Records excerpted from a collection
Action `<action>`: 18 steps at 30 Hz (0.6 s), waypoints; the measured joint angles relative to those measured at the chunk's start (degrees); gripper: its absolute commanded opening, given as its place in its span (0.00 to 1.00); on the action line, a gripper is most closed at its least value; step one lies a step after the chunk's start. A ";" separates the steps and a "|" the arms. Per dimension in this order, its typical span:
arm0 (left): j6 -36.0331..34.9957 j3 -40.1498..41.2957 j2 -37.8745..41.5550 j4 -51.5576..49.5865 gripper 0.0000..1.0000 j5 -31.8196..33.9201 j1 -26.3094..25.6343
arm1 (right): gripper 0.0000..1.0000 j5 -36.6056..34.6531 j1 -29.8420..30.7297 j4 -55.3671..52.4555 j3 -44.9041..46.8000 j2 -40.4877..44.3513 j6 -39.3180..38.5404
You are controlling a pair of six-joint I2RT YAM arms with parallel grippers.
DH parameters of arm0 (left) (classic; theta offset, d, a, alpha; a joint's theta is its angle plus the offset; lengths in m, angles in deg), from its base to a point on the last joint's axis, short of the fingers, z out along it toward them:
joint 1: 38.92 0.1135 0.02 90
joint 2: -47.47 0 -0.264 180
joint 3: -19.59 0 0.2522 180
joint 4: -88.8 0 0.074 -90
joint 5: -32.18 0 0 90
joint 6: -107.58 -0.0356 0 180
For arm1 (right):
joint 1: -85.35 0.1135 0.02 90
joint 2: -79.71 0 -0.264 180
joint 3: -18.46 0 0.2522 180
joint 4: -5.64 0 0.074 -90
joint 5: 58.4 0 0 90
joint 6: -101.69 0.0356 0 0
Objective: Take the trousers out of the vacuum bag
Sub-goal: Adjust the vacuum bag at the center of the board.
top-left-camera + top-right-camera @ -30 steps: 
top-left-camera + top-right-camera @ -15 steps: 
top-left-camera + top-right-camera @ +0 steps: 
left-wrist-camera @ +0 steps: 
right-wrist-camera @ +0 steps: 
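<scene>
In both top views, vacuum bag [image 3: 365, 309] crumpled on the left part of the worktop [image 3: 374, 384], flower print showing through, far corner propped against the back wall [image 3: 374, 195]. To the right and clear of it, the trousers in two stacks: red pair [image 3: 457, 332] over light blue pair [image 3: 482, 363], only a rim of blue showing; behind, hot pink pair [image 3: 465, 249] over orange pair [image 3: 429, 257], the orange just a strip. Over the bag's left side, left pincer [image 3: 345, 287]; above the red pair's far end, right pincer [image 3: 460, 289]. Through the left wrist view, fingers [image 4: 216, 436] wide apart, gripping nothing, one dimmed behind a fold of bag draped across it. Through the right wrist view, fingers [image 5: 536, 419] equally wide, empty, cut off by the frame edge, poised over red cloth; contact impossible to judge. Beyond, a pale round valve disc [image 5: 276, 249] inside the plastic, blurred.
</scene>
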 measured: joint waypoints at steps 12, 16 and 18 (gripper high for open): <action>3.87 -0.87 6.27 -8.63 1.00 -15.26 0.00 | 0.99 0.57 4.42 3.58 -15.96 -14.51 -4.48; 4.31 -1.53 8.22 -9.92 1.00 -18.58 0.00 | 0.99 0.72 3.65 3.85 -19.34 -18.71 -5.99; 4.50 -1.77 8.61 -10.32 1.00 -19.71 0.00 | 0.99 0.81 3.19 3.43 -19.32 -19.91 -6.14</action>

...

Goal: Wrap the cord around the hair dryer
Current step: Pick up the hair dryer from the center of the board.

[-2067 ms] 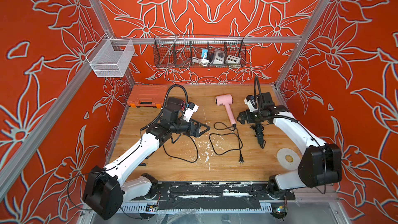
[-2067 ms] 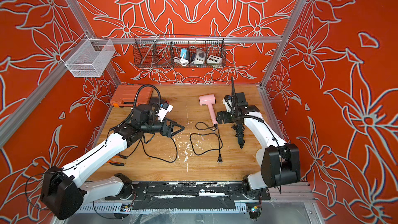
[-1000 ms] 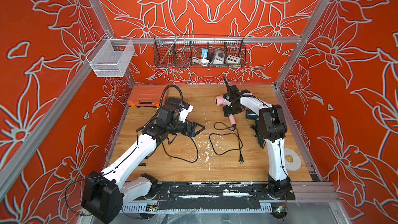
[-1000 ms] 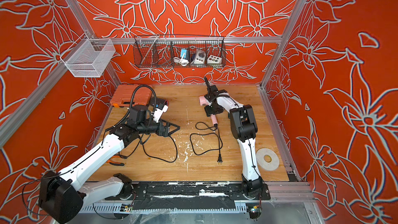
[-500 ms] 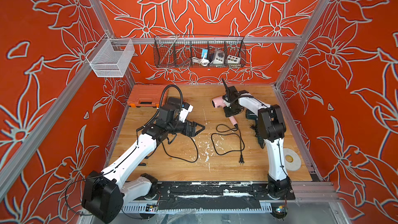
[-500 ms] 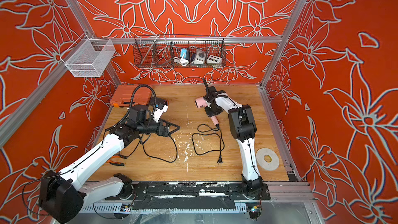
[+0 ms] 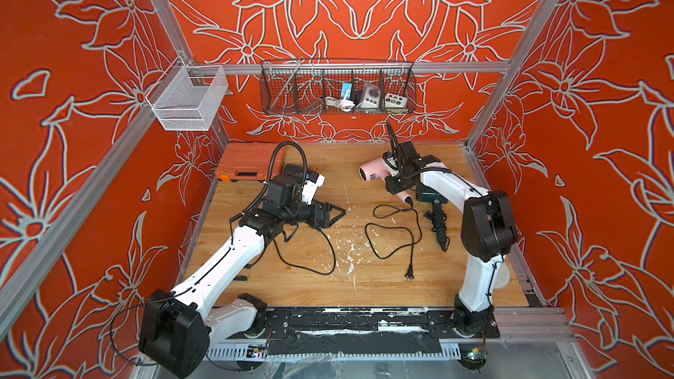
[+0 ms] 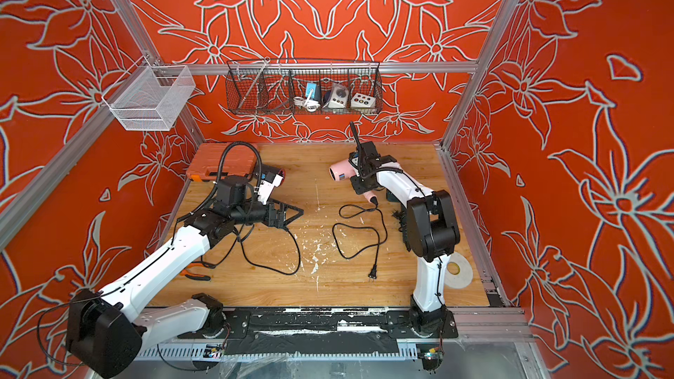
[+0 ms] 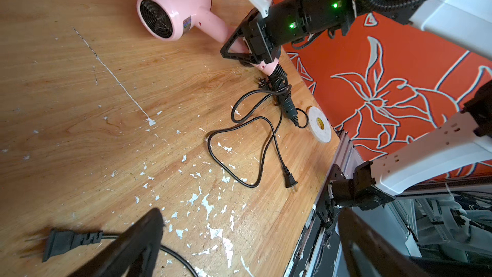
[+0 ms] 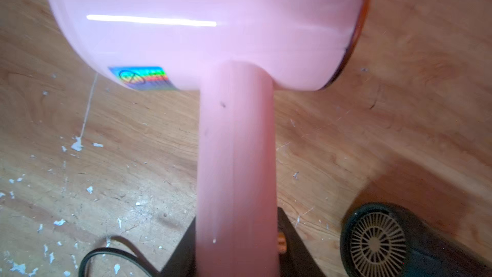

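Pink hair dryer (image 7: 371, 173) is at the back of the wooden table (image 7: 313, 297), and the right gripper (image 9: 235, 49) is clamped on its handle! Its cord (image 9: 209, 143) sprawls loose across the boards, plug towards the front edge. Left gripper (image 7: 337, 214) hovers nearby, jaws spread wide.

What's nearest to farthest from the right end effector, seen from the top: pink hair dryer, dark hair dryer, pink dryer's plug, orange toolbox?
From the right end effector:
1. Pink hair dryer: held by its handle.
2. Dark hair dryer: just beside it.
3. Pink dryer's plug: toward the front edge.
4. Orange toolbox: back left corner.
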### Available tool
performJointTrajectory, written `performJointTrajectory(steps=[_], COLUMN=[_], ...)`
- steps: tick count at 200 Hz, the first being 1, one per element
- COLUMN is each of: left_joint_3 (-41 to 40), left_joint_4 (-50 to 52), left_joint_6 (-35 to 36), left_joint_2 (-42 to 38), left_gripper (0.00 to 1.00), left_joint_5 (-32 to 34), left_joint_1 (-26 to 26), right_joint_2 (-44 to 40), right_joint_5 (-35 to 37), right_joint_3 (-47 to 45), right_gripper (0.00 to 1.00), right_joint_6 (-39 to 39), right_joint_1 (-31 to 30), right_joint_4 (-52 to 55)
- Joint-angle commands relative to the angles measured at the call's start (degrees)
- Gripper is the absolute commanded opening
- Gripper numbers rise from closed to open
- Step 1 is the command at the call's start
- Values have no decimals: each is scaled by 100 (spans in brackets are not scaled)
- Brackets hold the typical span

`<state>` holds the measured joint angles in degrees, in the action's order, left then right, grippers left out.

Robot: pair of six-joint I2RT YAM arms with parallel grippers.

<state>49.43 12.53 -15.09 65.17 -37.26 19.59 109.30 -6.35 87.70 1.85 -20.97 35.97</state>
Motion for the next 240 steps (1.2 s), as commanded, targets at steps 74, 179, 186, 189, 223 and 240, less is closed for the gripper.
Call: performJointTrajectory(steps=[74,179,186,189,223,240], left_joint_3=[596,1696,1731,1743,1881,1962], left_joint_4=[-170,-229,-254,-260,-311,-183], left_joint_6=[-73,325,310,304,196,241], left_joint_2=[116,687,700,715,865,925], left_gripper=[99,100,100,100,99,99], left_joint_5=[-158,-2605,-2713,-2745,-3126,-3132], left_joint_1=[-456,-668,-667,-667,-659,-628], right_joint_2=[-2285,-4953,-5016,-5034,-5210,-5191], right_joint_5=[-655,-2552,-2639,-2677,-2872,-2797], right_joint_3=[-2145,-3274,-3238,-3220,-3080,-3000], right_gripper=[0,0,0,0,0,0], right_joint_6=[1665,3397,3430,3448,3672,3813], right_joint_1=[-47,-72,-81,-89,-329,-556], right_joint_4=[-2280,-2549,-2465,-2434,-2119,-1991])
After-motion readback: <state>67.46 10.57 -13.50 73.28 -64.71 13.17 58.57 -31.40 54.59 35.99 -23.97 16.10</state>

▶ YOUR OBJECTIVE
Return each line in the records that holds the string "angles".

▶ ANSWER TO THE PROBLEM
Action `<action>`: 18 steps at 30 Hz (0.6 s), waypoints; the measured joint angles relative to those measured at the chunk's start (degrees); gripper: its absolute commanded opening, given as its place in its span (0.00 to 1.00); on the action line, a gripper is most closed at its least value; step one lies a step after the chunk's start. A ";" separates the steps and a "|" the arms. Per dimension in this order, its typical span:
DH parameters of arm0 (left) (classic; theta offset, d, a, alpha; a joint's theta is its angle plus the offset; lengths in m, angles in deg), from its base to a point on the last joint's axis, short of the fingers, z out along it toward them:
- Joint-angle commands relative to the angles measured at the call's start (degrees)
`<state>` holds the measured joint angles in degrees, in the action's order, left then right, grippers left out.

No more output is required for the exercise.